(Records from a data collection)
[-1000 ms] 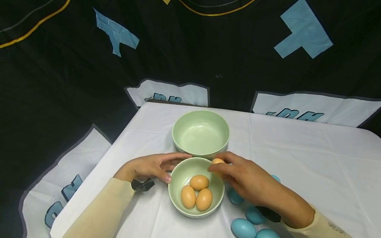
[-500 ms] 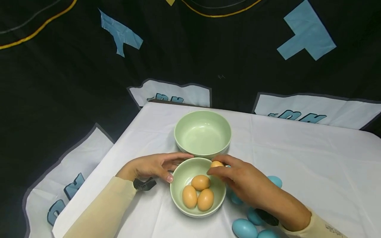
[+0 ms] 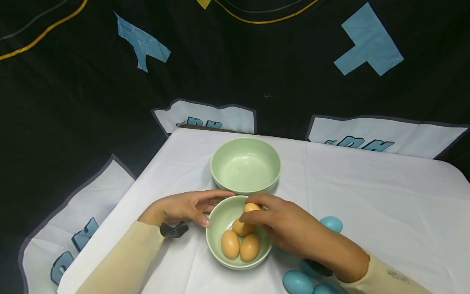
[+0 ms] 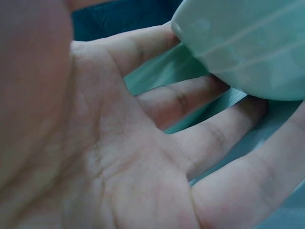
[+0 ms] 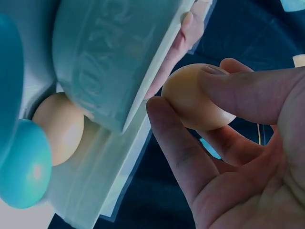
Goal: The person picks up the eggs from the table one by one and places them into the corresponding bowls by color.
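My right hand (image 3: 288, 224) pinches a brown egg (image 3: 251, 207) between thumb and fingers, over the smaller pale green bowl (image 3: 217, 220). In that bowl lie three brown eggs (image 3: 230, 244), partly covered by the hand. The right wrist view shows the held egg (image 5: 193, 95) gripped at its sides, above the bowl's rim. My left hand (image 3: 185, 208) is at the bowl's left side, thumb near its rim, fingers extended towards the far side. In the left wrist view, its fingertips (image 4: 255, 106) touch or nearly touch the bowl's outer wall (image 4: 248, 52).
A larger green bowl (image 3: 246, 165) stands just behind the smaller one. Several blue eggs (image 3: 298, 281) lie to the right on the white cloth (image 3: 367, 196). One more brown egg (image 5: 59, 128) shows beside the bowl in the right wrist view. A dark curtain (image 3: 220, 61) hangs behind.
My right hand has moved left with the brown egg, from the smaller bowl's right rim to over its inside. The left hand stays at the bowl's side.
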A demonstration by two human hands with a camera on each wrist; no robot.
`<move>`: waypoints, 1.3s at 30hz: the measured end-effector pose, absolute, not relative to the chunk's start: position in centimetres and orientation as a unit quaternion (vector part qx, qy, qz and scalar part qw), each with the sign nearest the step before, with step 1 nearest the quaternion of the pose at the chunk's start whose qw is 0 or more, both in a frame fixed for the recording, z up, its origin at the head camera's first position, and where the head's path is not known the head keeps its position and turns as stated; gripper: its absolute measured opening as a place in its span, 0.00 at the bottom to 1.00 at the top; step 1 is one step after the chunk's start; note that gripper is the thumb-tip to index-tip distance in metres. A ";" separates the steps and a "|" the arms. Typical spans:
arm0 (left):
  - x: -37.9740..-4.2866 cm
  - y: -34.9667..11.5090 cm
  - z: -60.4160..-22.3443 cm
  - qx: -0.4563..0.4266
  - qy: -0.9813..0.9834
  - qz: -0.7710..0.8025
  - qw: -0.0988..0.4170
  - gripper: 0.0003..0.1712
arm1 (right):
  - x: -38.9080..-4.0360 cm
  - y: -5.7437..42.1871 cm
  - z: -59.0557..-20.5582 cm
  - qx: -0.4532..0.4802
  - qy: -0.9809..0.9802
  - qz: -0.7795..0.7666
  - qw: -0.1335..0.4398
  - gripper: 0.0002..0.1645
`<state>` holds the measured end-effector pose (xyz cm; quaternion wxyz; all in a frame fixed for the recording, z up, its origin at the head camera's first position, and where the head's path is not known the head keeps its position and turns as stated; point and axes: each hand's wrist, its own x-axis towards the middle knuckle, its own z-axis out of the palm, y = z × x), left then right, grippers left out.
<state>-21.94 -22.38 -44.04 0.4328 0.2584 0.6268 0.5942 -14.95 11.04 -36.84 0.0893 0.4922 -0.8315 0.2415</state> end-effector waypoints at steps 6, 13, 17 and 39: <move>-21.9 -22.5 -44.0 0.266 0.629 0.593 0.427 0.54 | -15.2 10.3 -36.3 0.507 -0.827 0.227 0.084 0.26; -22.0 -22.5 -43.9 0.274 0.628 0.594 0.422 0.53 | -15.5 9.2 -35.8 0.514 -0.834 0.191 0.056 0.27; -22.0 -22.6 -43.8 0.278 0.625 0.596 0.420 0.53 | -16.0 8.4 -35.8 0.528 -0.835 0.148 0.045 0.25; -21.9 -22.5 -43.9 0.273 0.629 0.595 0.419 0.53 | -17.3 7.3 -36.4 0.561 -0.823 0.076 0.041 0.16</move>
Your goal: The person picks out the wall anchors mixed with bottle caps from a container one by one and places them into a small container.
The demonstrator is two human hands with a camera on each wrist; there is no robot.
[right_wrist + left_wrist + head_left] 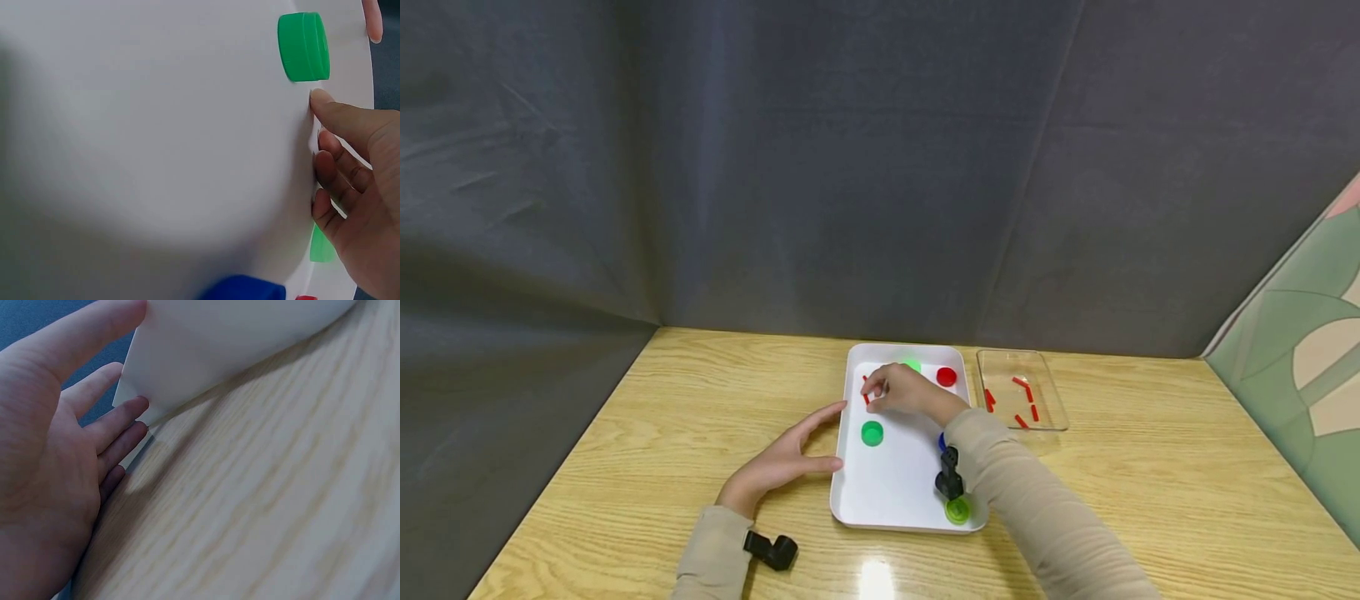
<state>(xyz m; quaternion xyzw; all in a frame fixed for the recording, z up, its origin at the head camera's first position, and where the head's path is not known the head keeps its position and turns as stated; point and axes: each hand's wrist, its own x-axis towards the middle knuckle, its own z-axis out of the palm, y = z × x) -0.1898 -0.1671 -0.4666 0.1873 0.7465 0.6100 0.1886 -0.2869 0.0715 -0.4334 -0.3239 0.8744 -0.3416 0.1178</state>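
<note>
My right hand (901, 389) reaches over the far left part of a white tray (891, 492). Its thumb and index fingertips close around a short red stick (866, 399) at the tray floor. Another red stick (865, 379) shows just beyond the index finger. A green bottle cap (872, 433) lies nearer to me, close to the thumb in the right wrist view. With fingers spread, my left hand (782, 461) steadies the tray's left side; thumb and fingertips rest at its wall (187, 356).
Along the tray lie a light green cap (913, 365), a red cap (947, 377), a partly hidden blue cap (247, 289) and a yellow-green cap (957, 510). A clear box (1055, 400) with several red sticks stands right of the tray. Dark cloth (850, 208) hangs behind the table.
</note>
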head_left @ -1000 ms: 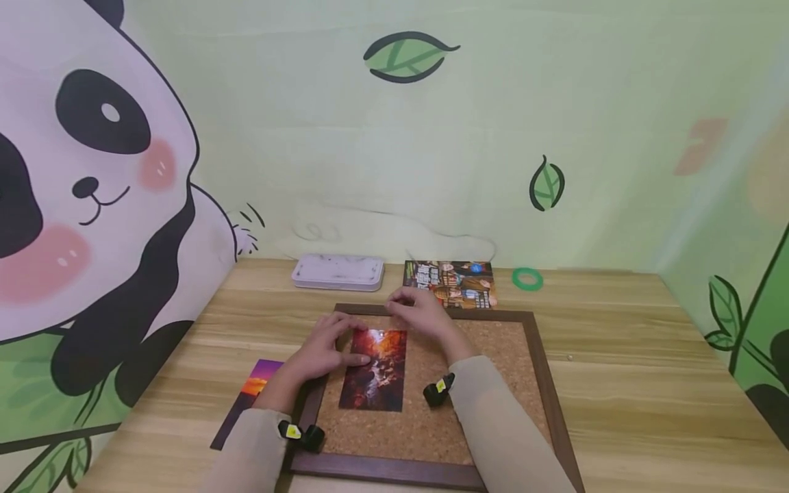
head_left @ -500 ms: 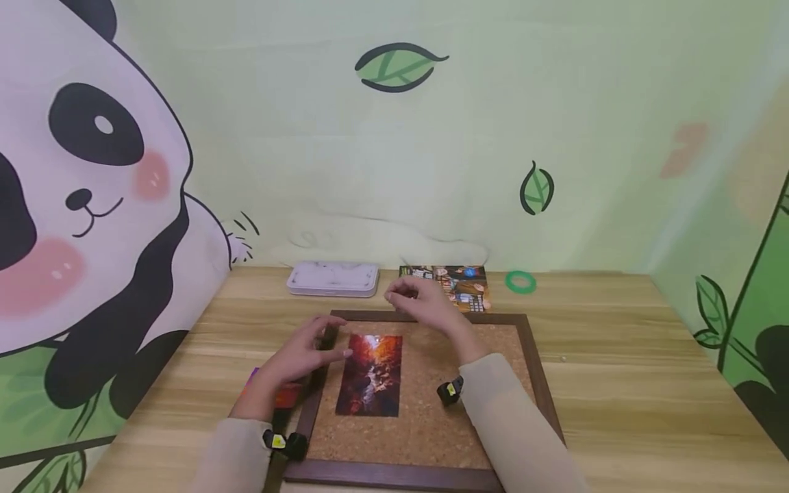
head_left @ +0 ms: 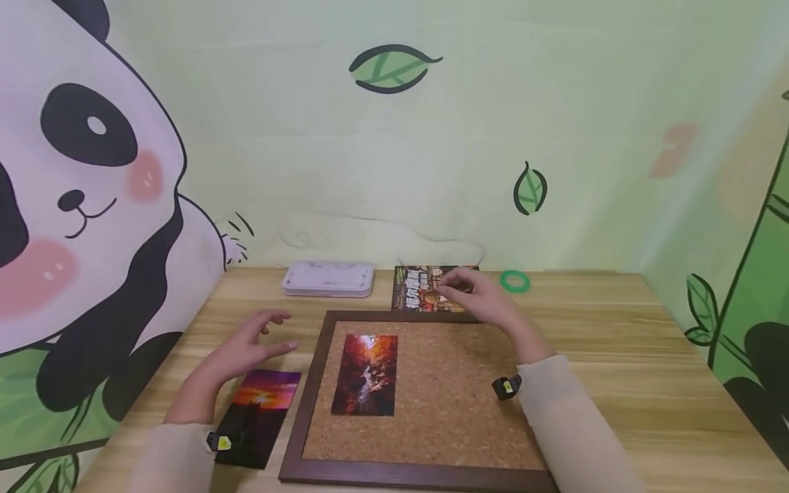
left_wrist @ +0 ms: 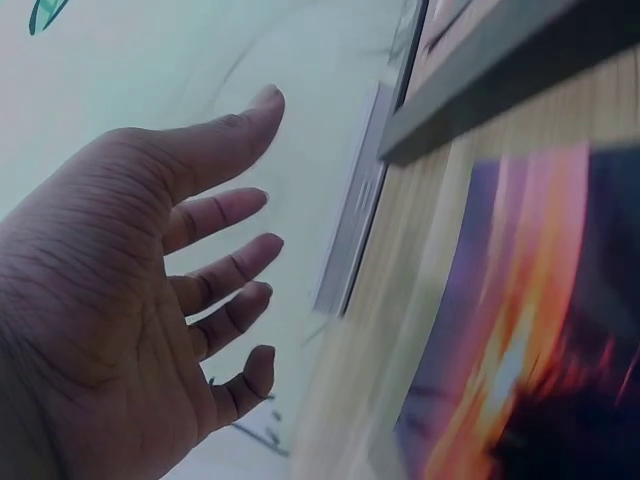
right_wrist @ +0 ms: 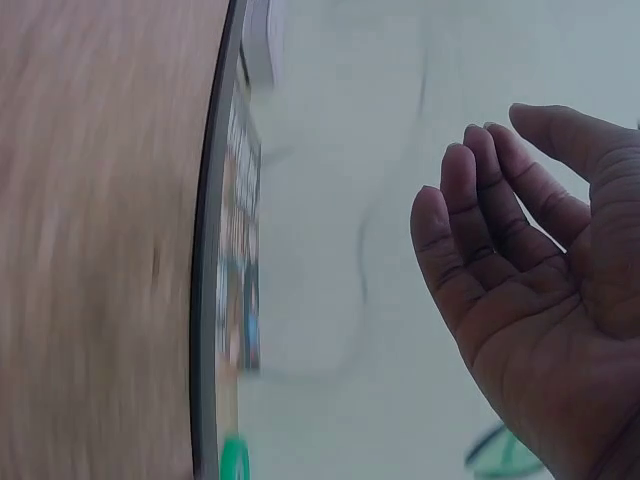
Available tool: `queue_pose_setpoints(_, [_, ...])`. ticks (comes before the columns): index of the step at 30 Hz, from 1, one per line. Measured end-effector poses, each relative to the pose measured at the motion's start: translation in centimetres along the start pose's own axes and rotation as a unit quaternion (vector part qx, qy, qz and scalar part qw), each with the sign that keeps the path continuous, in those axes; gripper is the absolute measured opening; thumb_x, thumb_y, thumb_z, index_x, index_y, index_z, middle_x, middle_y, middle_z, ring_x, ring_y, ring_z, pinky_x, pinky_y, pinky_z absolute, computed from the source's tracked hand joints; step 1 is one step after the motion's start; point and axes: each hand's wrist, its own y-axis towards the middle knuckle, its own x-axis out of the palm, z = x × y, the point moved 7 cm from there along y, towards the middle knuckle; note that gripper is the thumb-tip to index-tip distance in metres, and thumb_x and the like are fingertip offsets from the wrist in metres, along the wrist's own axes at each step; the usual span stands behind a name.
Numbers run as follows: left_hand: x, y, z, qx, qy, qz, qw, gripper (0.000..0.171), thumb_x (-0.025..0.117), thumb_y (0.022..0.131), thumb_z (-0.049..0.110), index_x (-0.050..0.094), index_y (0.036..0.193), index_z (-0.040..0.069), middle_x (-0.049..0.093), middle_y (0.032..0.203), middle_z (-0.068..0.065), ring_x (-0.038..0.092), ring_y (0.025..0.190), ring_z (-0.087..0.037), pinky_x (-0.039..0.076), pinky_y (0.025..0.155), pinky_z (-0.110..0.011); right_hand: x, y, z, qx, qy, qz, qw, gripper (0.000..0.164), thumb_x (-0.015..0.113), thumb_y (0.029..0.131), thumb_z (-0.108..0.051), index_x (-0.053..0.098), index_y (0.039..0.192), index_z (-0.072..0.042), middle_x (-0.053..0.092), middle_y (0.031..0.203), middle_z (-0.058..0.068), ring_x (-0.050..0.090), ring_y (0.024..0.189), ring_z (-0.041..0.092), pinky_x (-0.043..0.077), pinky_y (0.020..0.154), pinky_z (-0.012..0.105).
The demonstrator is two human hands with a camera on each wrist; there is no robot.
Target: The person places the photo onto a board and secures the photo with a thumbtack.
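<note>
My left hand (head_left: 249,346) hovers over the table left of the corkboard (head_left: 456,390), fingers apart and loosely bent, holding nothing. Just below it lies a sunset photo (head_left: 261,418) in purple and orange, partly behind my wrist; the left wrist view also has this sunset photo (left_wrist: 520,330). On the cork's left side lies a photo of a red-orange stream scene (head_left: 366,376), with a small bright spot near its top edge that I cannot identify. Above the board's far edge, my right hand (head_left: 481,296) has loosely curved fingers; its thumb and fingertips are apart with nothing between them (right_wrist: 530,250).
Along the back of the table stand a pale marbled case (head_left: 329,279), a printed card or booklet (head_left: 409,287) partly behind my right hand, and a green ring (head_left: 514,289). A dark wooden frame (head_left: 407,472) edges the corkboard. The panda-printed wall backs the table.
My left hand has let go of the stream photo and moved left, over the sunset photo. My right hand has moved right and its fingers have stayed loosely curved. The stream photo stays put.
</note>
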Motion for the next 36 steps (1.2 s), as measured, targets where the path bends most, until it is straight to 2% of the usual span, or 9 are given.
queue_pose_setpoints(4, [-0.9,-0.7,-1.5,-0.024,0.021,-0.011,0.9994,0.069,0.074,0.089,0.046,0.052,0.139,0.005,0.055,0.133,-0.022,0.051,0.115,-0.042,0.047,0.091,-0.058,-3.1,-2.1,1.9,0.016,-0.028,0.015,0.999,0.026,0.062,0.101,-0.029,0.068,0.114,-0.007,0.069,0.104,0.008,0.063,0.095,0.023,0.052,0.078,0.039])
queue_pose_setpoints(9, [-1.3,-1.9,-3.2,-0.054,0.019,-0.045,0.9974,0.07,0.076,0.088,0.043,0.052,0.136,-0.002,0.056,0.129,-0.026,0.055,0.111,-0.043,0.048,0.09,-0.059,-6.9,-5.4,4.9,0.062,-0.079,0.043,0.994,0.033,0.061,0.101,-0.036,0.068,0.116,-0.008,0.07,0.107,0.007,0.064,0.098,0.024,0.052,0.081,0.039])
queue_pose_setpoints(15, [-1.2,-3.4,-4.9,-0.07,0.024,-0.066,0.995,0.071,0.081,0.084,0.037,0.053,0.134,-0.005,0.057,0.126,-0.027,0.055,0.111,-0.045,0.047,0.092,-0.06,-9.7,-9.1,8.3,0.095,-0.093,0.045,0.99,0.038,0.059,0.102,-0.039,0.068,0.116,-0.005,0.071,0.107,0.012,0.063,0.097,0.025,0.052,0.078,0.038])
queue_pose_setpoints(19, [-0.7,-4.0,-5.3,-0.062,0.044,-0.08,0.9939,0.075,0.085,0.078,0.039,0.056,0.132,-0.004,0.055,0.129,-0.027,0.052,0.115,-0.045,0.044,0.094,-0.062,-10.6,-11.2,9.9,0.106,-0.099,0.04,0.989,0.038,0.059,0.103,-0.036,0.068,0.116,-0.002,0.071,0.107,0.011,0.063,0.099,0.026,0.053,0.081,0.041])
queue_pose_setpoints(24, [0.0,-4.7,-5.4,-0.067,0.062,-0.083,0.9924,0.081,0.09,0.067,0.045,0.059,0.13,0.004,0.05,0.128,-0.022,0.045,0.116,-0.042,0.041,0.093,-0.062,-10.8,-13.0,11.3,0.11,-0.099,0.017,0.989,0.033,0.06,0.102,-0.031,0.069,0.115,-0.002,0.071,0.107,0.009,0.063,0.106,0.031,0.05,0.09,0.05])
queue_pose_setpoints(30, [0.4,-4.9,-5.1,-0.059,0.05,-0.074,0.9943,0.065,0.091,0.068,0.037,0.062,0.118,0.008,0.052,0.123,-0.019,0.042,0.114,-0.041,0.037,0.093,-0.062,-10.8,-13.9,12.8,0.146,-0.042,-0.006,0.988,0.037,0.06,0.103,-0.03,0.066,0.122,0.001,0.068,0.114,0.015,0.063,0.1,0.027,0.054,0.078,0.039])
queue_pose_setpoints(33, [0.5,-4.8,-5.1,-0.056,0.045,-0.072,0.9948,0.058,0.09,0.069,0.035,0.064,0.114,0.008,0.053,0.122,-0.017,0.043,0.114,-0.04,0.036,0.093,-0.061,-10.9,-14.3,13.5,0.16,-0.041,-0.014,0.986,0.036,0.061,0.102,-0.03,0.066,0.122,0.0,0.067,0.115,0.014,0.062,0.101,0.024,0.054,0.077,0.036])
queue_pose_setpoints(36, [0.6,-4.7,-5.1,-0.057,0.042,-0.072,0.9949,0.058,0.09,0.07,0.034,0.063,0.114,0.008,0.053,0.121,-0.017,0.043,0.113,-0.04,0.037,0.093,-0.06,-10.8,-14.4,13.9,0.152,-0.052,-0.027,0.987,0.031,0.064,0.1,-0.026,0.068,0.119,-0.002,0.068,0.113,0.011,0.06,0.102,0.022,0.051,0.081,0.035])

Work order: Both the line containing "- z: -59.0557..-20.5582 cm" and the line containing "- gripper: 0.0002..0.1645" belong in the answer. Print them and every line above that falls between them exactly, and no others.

Task output:
  - z: -59.0557..-20.5582 cm
  - qx: -0.4532..0.4802
  - qy: -0.9809..0.9802
  - qz: -0.7795..0.7666
  - qw: -0.1335..0.4398
  - gripper: 0.0002..0.1645

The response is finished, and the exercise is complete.